WHAT THIS TASK INVOLVES> With nothing added or dropped, copy the data that follows exactly.

[Collection entries]
▼

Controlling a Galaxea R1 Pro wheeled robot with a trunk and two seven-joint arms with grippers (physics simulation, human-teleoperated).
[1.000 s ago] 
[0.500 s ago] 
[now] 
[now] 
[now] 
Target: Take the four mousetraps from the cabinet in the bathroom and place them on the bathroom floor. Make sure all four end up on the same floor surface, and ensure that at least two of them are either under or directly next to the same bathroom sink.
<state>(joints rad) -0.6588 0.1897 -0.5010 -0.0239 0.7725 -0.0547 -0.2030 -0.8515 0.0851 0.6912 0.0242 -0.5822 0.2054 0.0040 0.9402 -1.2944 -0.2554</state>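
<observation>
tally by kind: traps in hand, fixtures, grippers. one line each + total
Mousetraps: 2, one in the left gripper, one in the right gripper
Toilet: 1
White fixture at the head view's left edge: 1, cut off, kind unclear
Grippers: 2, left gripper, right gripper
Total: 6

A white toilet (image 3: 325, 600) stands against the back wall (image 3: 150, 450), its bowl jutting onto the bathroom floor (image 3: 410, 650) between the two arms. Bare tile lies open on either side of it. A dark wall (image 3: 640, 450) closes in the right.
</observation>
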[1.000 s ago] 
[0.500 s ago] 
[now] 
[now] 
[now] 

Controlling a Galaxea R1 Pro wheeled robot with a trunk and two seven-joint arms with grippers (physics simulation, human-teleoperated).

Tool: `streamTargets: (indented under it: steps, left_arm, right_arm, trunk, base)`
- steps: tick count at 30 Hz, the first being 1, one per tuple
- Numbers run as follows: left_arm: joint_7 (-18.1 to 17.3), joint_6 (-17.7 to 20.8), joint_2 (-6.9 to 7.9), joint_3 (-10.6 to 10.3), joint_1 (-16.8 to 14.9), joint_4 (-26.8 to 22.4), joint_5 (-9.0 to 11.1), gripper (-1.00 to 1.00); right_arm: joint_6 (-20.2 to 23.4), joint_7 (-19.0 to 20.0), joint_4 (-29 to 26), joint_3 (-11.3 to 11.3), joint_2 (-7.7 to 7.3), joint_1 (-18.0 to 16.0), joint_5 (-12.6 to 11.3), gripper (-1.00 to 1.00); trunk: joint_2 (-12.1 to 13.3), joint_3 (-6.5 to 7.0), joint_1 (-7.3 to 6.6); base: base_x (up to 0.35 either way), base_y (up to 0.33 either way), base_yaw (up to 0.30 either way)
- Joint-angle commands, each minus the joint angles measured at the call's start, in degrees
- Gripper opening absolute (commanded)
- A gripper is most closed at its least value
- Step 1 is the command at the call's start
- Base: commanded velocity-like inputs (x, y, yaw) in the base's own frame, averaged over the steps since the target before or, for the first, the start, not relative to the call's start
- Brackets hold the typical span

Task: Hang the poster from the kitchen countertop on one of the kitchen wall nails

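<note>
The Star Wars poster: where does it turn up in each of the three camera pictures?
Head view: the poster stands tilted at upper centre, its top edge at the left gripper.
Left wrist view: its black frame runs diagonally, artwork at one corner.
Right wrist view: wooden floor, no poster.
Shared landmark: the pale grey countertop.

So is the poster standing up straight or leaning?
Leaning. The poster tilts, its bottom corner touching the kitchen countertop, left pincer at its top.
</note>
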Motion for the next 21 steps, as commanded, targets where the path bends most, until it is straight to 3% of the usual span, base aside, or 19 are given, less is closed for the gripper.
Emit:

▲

WRITTEN SOLUTION>
Controlling a Galaxea R1 Pro wheeled robot with a trunk and two seven-joint arms with grippers (physics simulation, human-teleoperated).
[1.000 s ago] 
[0.500 s ago] 
[now] 
[now] 
[now] 
Target: Take the four mousetraps from the cabinet in the bathroom and place them on the bathroom floor. Make sure all four end up on the same floor surface, and ensure that at least two of them are either under or directly next to the same bathroom sink.
<state>(joints rad) -0.6588 0.1897 -0.5010 -0.0239 0.7725 -0.0547 -0.2030 -0.8515 0.0851 0.6912 0.0242 -0.5822 0.2054 0.0040 0.9402 -1.2944 -0.2554</state>
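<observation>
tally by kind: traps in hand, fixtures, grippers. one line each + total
Mousetraps: 2, one in the left gripper, one in the right gripper
Toilet: 1
White fixture at the head view's left edge: 1, cut off, kind unclear
Grippers: 2, left gripper, right gripper
Total: 6

A white toilet (image 3: 325, 600) stands against the back wall (image 3: 150, 450), its bowl jutting onto the bathroom floor (image 3: 410, 650) between the two arms. Bare tile lies open on either side of it. A dark wall (image 3: 640, 450) closes in the right.
</observation>
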[1.000 s ago] 
[0.500 s ago] 
[now] 
[now] 
[now] 

Controlling a Galaxea R1 Pro wheeled robot with a trunk and two seven-joint arms with grippers (physics simulation, human-teleoperated).

Tool: `streamTargets: (indented under it: steps, left_arm, right_arm, trunk, base)`
- steps: tick count at 30 Hz, the first being 1, one per tuple
- Numbers run as follows: left_arm: joint_7 (-18.1 to 17.3), joint_6 (-17.7 to 20.8), joint_2 (-6.9 to 7.9), joint_3 (-10.6 to 10.3), joint_1 (-16.8 to 14.9), joint_4 (-26.8 to 22.4), joint_5 (-9.0 to 11.1), gripper (-1.00 to 1.00); right_arm: joint_6 (-20.2 to 23.4), joint_7 (-19.0 to 20.0), joint_4 (-29 to 26), joint_3 (-11.3 to 11.3), joint_2 (-7.7 to 7.3), joint_1 (-18.0 to 16.0), joint_5 (-12.6 to 11.3), gripper (-1.00 to 1.00); trunk: joint_2 (-12.1 to 13.3), joint_3 (-6.5 to 7.0), joint_1 (-7.3 to 6.6); base: base_x (up to 0.35 either way), base_y (up to 0.33 either way), base_yaw (up to 0.30 either way)
- Joint-angle commands, each minus the joint angles measured at the call's start, in degrees
- Gripper opening absolute (commanded)
- A gripper is most closed at its least value
- Step 1 is the command at the call's start
- Base: commanded velocity-like inputs (x, y, yaw) in the base's own frame, averaged over the steps since the target before or, for the first, the start, not relative to the call's start
- Brackets hold the typical span

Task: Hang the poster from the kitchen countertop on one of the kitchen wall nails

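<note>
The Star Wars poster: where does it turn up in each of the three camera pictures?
Head view: the poster stands tilted at upper centre, its top edge at the left gripper.
Left wrist view: its black frame runs diagonally, artwork at one corner.
Right wrist view: wooden floor, no poster.
Shared landmark: the pale grey countertop.

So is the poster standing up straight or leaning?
Leaning. The poster tilts, its bottom corner touching the kitchen countertop, left pincer at its top.
</note>
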Motion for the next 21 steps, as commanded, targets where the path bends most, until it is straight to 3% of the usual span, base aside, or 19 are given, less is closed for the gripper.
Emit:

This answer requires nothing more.